Tre chilometri distante da Matera, presso la città di Serra Alto sono state rinvenute ceramiche di notevole qualità, risultato dell’applicazione di varie tecniche. Gli oggetti portati alla luce sono caratterizzati da una ceramica finemente levigata e pareti molto sottili che hanno favorito anche la realizzazione di tazze, coppe, bicchieri e fiaschi. Presso il consorzio di Altobello Persio, dove oggi possiamo trovare il maggior numero di artigiani della città di Matera e della provincia, ha lo scopo di raggruppare tutti i prodotti dell’artigianato artistico al fine di rilanciare il settore che per questa zona ha sempre rappresentato un’identità culturale di grande valore e che per il futuro potrebbe essere uno straordinario strumento per la diffusione della cultura e dell’arte della provincia di Matera.
La produzione della città di Grottole è molto differente da quella del materano mirata soprattutto alla realizzazione di prodotti utili per le attività quotidiane come vasellami, pignatte colorati o realizzati con il piombo bruciato.
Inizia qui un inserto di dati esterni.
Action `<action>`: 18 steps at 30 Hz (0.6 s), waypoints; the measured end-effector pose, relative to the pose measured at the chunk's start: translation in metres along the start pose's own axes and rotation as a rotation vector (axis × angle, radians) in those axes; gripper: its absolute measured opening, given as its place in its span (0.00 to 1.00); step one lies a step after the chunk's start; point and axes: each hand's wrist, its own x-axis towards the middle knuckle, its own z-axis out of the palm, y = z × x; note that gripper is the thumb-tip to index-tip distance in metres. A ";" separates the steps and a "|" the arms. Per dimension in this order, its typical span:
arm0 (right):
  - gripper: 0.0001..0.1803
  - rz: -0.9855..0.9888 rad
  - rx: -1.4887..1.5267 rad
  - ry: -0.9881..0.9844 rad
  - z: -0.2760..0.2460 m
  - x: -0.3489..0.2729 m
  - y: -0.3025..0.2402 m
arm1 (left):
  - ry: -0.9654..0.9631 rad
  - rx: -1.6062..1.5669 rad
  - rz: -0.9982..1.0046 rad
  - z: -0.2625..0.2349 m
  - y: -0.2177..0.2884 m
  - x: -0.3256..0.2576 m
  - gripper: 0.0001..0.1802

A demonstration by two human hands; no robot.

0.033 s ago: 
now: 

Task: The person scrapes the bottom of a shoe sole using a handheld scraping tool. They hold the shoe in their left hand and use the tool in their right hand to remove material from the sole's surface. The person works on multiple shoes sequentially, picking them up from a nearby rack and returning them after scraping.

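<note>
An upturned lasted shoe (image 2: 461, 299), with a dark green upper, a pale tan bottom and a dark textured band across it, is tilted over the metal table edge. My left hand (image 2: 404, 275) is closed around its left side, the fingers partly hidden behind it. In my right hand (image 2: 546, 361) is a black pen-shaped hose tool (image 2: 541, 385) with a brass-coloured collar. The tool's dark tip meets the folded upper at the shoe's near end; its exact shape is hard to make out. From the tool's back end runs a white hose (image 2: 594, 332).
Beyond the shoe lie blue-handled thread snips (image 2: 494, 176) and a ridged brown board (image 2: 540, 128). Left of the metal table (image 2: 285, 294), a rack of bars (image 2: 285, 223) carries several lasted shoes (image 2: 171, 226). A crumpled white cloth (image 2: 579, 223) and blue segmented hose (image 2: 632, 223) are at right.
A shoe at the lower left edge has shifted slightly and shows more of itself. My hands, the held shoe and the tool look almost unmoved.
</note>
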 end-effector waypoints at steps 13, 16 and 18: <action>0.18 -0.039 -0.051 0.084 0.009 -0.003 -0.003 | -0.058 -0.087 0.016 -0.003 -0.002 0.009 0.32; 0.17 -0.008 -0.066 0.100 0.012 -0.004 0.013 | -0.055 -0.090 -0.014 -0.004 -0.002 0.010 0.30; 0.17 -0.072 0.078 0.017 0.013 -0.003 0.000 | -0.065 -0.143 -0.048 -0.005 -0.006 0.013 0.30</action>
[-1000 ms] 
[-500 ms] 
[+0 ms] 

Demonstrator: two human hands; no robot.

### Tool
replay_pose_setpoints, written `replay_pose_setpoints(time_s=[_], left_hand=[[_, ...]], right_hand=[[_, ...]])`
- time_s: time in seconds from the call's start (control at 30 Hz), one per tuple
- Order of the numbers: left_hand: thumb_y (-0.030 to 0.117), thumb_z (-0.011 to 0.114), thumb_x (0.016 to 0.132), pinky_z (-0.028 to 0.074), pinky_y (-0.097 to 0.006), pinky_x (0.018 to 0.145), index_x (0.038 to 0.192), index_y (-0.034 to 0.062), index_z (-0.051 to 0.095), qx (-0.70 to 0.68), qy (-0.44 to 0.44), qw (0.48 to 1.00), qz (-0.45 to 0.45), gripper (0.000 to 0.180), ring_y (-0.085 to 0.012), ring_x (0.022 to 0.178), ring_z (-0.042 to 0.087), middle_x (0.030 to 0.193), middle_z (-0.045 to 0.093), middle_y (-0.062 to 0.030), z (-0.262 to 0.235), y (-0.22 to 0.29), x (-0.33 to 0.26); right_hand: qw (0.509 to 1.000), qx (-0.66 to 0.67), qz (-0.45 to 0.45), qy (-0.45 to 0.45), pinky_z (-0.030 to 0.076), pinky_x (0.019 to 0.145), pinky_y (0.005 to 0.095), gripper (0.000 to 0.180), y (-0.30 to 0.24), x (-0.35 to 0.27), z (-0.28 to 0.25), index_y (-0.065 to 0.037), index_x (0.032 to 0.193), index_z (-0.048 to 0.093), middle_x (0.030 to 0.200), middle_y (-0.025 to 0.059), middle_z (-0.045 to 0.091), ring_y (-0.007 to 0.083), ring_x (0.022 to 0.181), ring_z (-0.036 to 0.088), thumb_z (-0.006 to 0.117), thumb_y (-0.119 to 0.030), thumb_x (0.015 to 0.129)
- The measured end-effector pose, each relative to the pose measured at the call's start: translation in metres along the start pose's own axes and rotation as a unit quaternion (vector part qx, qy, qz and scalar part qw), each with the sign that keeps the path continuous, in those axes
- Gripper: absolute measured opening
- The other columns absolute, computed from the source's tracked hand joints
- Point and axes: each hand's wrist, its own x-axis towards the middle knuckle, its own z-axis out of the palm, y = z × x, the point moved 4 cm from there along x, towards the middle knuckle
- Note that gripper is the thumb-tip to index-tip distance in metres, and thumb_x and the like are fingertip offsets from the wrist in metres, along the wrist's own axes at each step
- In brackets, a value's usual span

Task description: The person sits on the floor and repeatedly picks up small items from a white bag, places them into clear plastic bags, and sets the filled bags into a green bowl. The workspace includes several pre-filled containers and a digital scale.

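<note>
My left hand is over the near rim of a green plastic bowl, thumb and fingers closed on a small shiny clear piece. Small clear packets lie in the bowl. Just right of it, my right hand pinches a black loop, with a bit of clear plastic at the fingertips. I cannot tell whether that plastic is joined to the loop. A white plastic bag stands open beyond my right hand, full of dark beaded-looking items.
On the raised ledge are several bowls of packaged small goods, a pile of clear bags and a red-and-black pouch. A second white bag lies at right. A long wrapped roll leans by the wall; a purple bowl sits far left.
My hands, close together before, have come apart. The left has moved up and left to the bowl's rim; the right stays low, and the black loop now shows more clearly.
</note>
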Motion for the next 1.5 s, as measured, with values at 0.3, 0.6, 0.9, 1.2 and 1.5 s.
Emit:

Verso gli anni ’40 era presente una notevole diffusione dell’arte artigiana che spesso veniva tramandata di padre in figlio. Gli artigiani disponevano di laboratori posti in grotte a valle dove, in condizioni climatiche particolarmente favorevoli, esponevano al sole le loro realizzazioni per farle asciugare e successivamente cuocerli. Nei laboratori erano presenti pochi utensili poiché la riuscita dei prodotti dipendeva esclusivamente dall’abilità dell’artigiano che utilizzava un unico attrezzo, un tornio rudimentale caratterizzato da due ingenti ruote di legno collocate su di un asse verticale piantato nel terreno.